Hana begins to read to her patient from his copy of Herodotus. The book has a potent effect. In the manner of the madeleine cakes which enable the hero of Proust's "Remembrances of Things Past" to recapture lost time, it seems that merely opening the book and glancing at its pages and cuttings, transports the patient--involuntarily--to his past as an explorer in the Sahara.

It emerges that the patient was a prominent member of a prewar expedition making maps of the hitherto uncharted deserts--an international group from England's Royal Geographical Society. Into the midst of this group come a young English couple, Geoffrey and Katherine Clifton (COLIN FIRTH, KRISTIN SCOTT THOMAS), an aristocratic pair recently wed. He's a bright and charming aviation enthusiast; Katharine is a scholar and a painter, a woman without fear. They become enthusiastic apprentices to the International Sand Club (as the expeditionary team have dubbed themselves). The team is led by Count Laszlo de Almásy (RALPH FIENNES), an Hungarian who is a noted linguist and explorer, and his partner Peter Madox (JULIAN WADHAM). These two are pioneering motorized exploration--by plane and car--of the deepest regions of the Sahara.

The arrival of the Cliftons has a profound effect on Almásy. He is by nature a loner, private and indifferent to the social complexities of Cairo and its elaborate colonial life. But what makes him compulsive in his drive to explore the desert also informs the overwhelming attraction he develops for Katherine. They both try to resist their feelings, but it's as if events conspire to bring them together. They are unwilling hostages to their desire until an accident in the desert finds them stranded alone, and they begin a passionate, intensely erotic affair which has catastrophic consequences for them both and for all those around them.

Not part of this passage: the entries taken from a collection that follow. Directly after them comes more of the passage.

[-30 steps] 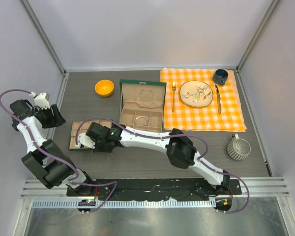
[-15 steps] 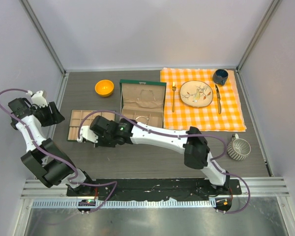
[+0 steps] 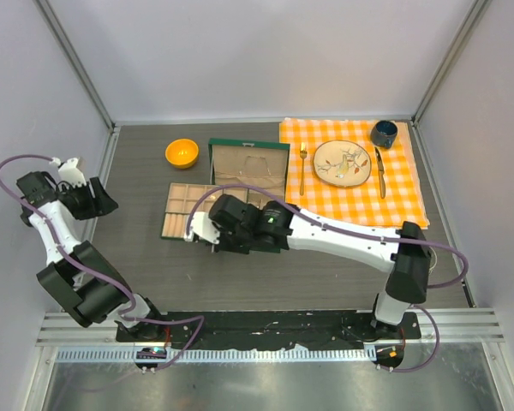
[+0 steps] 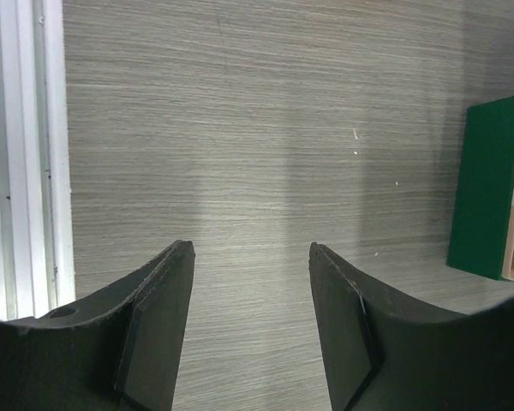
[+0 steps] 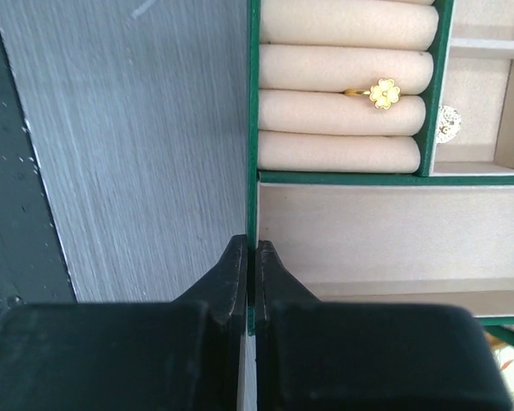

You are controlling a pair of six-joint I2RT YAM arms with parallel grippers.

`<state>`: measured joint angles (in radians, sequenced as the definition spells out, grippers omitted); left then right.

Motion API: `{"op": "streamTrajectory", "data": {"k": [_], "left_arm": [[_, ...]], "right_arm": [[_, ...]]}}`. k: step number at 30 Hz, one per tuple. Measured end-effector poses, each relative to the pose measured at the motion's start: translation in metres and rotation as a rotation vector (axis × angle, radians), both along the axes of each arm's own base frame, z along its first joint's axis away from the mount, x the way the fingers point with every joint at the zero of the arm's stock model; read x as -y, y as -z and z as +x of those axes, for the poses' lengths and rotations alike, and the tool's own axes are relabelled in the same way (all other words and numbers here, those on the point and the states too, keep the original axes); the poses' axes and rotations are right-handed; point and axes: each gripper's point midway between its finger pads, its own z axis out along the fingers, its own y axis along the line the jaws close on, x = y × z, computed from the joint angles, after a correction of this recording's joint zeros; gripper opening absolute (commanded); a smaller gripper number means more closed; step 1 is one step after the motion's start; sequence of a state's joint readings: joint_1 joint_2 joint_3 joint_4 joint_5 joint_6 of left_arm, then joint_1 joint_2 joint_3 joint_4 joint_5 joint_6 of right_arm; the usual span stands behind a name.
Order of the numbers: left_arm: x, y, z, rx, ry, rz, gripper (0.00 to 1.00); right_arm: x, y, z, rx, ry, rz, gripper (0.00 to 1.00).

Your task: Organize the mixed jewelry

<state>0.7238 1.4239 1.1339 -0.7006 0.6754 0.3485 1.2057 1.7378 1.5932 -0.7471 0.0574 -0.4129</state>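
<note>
A flat green tray with beige compartments lies on the table just left of the open green jewelry box. My right gripper is shut on the tray's near-left wall; in the right wrist view the thin green wall sits pinched between the fingers. In the tray, a gold flower ring rests in the roll slots and a small silver stud lies beside them. A fine chain hangs in the box lid. My left gripper stands open over bare table at the far left, holding nothing.
An orange bowl sits behind the tray. An orange checked cloth at the back right carries a plate, gold fork, knife and dark cup. A grey mug stands at the right.
My right arm has swung to the right, dragging the tray from the left part of the table to just beside the jewelry box. The left arm has barely moved.
</note>
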Motion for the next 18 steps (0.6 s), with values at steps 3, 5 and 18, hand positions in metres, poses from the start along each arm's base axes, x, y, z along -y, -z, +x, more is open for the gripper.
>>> {"op": "streamTrajectory", "data": {"k": [3,5,18], "left_arm": [[0.012,0.003,0.001,-0.006,0.029,-0.007,0.61],[0.023,0.005,0.002,-0.010,0.060,-0.008,0.62],[0.089,0.002,0.018,-0.003,0.222,0.010,0.64]], "right_arm": [[0.023,-0.001,0.011,-0.006,0.041,0.000,0.01],[0.037,0.001,0.018,-0.015,0.068,-0.001,0.01],[0.101,0.026,0.035,-0.067,0.178,-0.040,0.01]]}}
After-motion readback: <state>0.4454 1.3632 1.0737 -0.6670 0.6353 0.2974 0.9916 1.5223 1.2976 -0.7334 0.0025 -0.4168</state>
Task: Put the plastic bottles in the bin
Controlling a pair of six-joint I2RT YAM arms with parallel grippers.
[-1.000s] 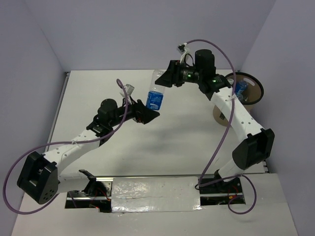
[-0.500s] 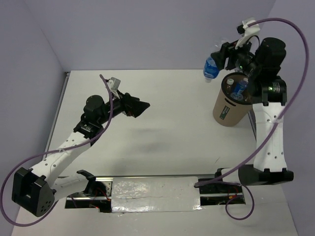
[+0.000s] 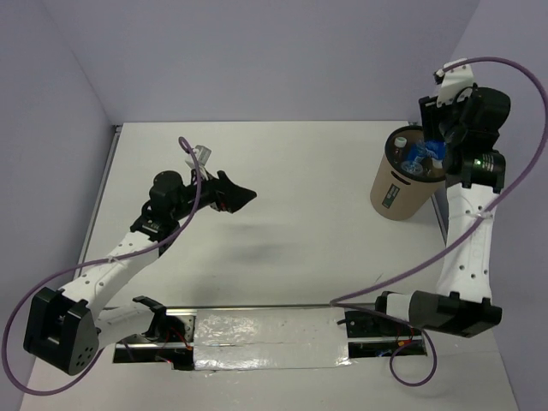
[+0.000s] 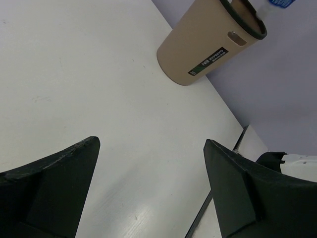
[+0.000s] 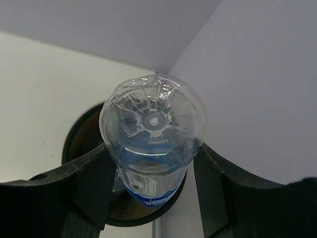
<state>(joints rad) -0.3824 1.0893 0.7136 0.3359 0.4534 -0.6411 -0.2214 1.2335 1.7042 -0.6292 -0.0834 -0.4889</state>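
Note:
My right gripper (image 3: 433,142) is shut on a clear plastic bottle (image 3: 425,152) with a blue label, held over the mouth of the tan bin (image 3: 392,190) at the far right. In the right wrist view the bottle (image 5: 153,130) shows its base toward the camera between the two fingers (image 5: 93,182), neck pointing down into the bin's dark opening (image 5: 78,135). Other bottles (image 3: 409,159) lie inside the bin. My left gripper (image 3: 245,196) hangs open and empty above the middle-left of the table. From the left wrist, the left gripper (image 4: 151,145) faces the bin (image 4: 205,47) from a distance.
The bin stands close to the right purple wall and the table's far right corner. The table's right edge with a metal rail (image 4: 233,153) runs just beyond it. The right arm's base (image 3: 445,308) sits near the front edge.
The right arm has carried the bottle from the table's middle to above the bin. The left gripper, now empty, has drawn back to the left.

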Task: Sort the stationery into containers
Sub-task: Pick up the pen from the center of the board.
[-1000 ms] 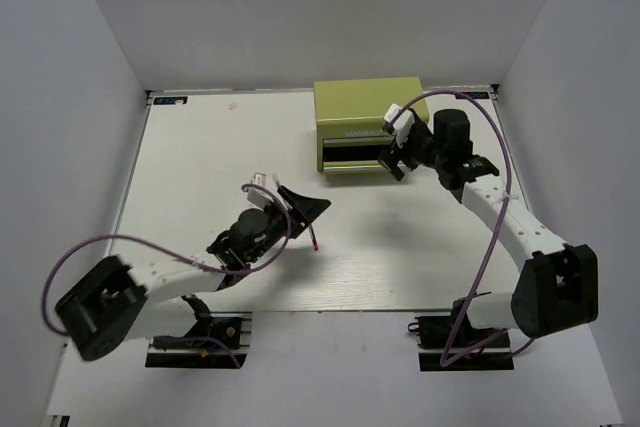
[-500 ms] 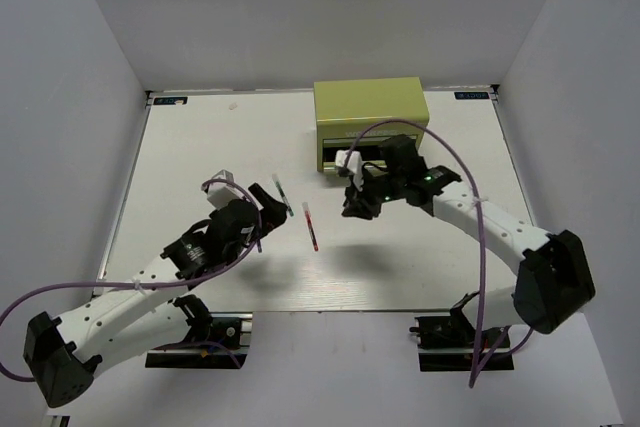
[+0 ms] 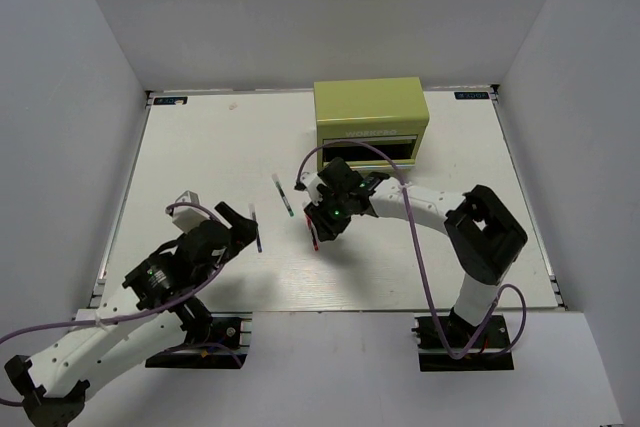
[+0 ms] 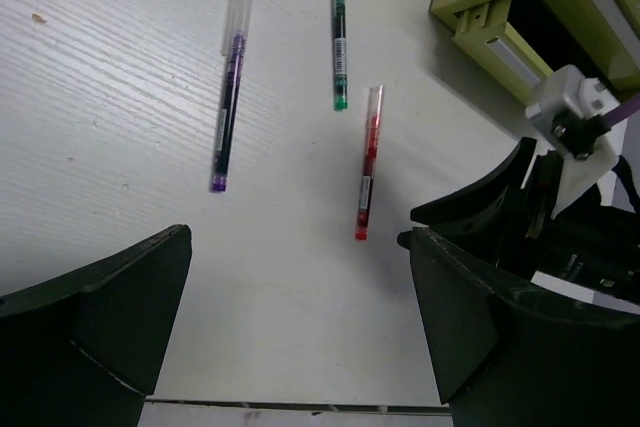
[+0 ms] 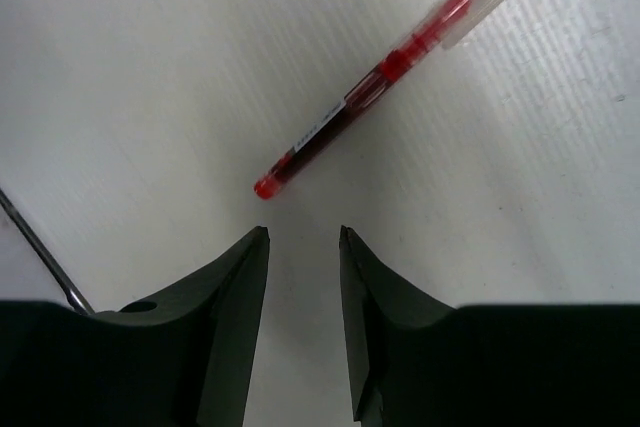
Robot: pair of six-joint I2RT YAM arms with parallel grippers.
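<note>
A thin red pen (image 5: 370, 97) with a clear plastic cap is laid on the ribbed white table (image 5: 150, 67), at one o'clock from the right gripper (image 5: 303, 237), jaws held narrow and empty. The left gripper (image 4: 300, 237) is spread wide.

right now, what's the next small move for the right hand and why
Probably nudge the right hand forward and down so its fingers straddle the red pen, then close. The pen lies on the table just beyond the fingertips, and nothing sits between them yet.
</note>
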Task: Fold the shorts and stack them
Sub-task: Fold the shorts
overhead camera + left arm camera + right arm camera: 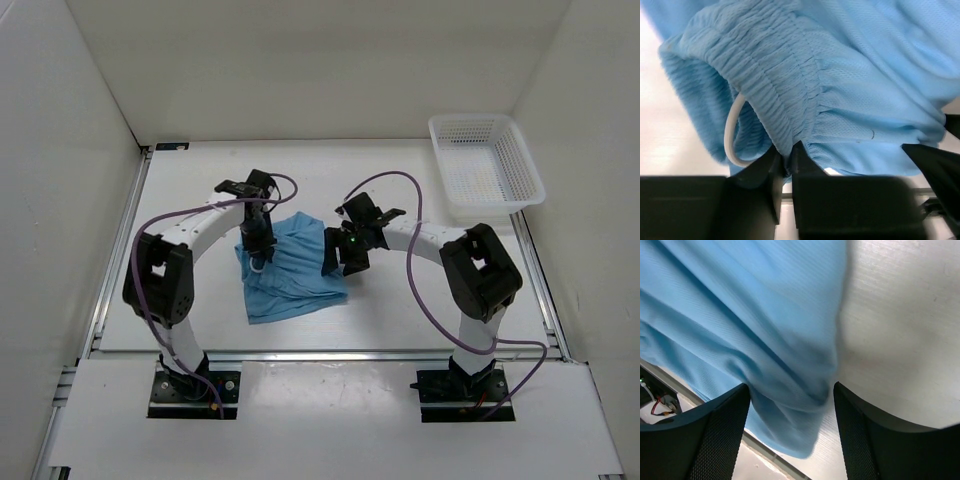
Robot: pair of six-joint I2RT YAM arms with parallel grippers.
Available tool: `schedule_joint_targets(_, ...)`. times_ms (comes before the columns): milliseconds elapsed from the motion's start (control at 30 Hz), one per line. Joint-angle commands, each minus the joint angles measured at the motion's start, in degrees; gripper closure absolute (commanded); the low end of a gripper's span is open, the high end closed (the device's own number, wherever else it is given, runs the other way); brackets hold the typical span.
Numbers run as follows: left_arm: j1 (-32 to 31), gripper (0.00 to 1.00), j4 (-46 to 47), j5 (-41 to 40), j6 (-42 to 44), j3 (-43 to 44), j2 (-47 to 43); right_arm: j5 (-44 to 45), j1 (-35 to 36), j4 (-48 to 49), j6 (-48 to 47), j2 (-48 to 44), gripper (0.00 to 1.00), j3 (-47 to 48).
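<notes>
Top external view: the shorts (290, 270), a light sky-blue pair, lie rumpled and partly folded on the white table (400, 320). They are well to the left of the white mesh basket (520, 165) and nearer the arm bases than it is.
Fabric: thin, soft, finely woven cloth. It looks light and limp, likely to sag, slide and bunch rather than hold a crease.
Where to hold: the gathered elastic waistband (775, 75) looks like the thickest, surest grip. The white drawstring (730, 135) loops out just beside it and could snag.
Left gripper (787, 160): at the side of the shorts farthest from the basket, fingers pressed together, pinching the waistband.
Right gripper (791, 395): at the edge of the shorts nearest the basket, fingers spread wide, with a loose fold of cloth between them, not clamped.
Around: the basket stands at the table's far right corner. Purple cables (420, 290) arc over the table to the basket's left.
In the way: the right arm (430, 240) stretches between the shorts and the basket, and its cable hangs close to that path.
</notes>
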Motion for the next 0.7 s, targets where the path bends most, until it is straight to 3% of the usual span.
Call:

The unraveling of their passion and its impact on Katherine's husband is intrinsically connected to public events surrounding them, with Europe plunging into war, with friendships which never have abided by frontiers having suddenly to deal with the artificial boundaries of nationality, as Englishman is pitted against German, colleague against colleague. "Betrayals in war," writes Almásy in his copy of Herodotus, "are childlike compared with our betrayals during peace. New lovers are nervous and tender, but smash everything. For the heart is an organ of fire."

How the patient received his terrible injuries, how Katherine and Geoffrey Clifton lost their lives, what became of the maps created by the Expedition Team and whose contents have a significant role to play in the Desert War, what happened to Caravaggio's hands to reduce him to a morphine addict intent on revenge form the heart of the story in the Desert--a tragic counterpoint to the healing relationships in the monastery.

In Tuscany, the war is ending. Kip, a Sikh bomb disposal expert (NAVEEN ANDREWS) arrives with his team to begin the process of making safe the ravaged countryside where thousands of mines and unexploded bombs lie dormant, liable to detonate at any time. Kip and his partner Sgt. Hardy (KEVIN WHATELY) move into the monastery garden. Hana finds solace in Kip, in his reserve, in his gentleness. They love like children--safe and tender. It couldn't be more different from the catastrophic abandon of Almásy and Katherine. Hana's only fear is that her feeling for Kip will make him subject to her curse. A death does come between them, as death comes between all the characters in the story. But what happens is also restorative. Hana is able to move on, just as Caravaggio--in the process of discovering the truth of Almásy's alleged betrayal--finds his own peace and future. As for the patient--in telling his story, in finally confronting what has happened to him and to the woman he tried so hard not to love and then lost everything to--his release is to let go and join the ghosts in the cloisters.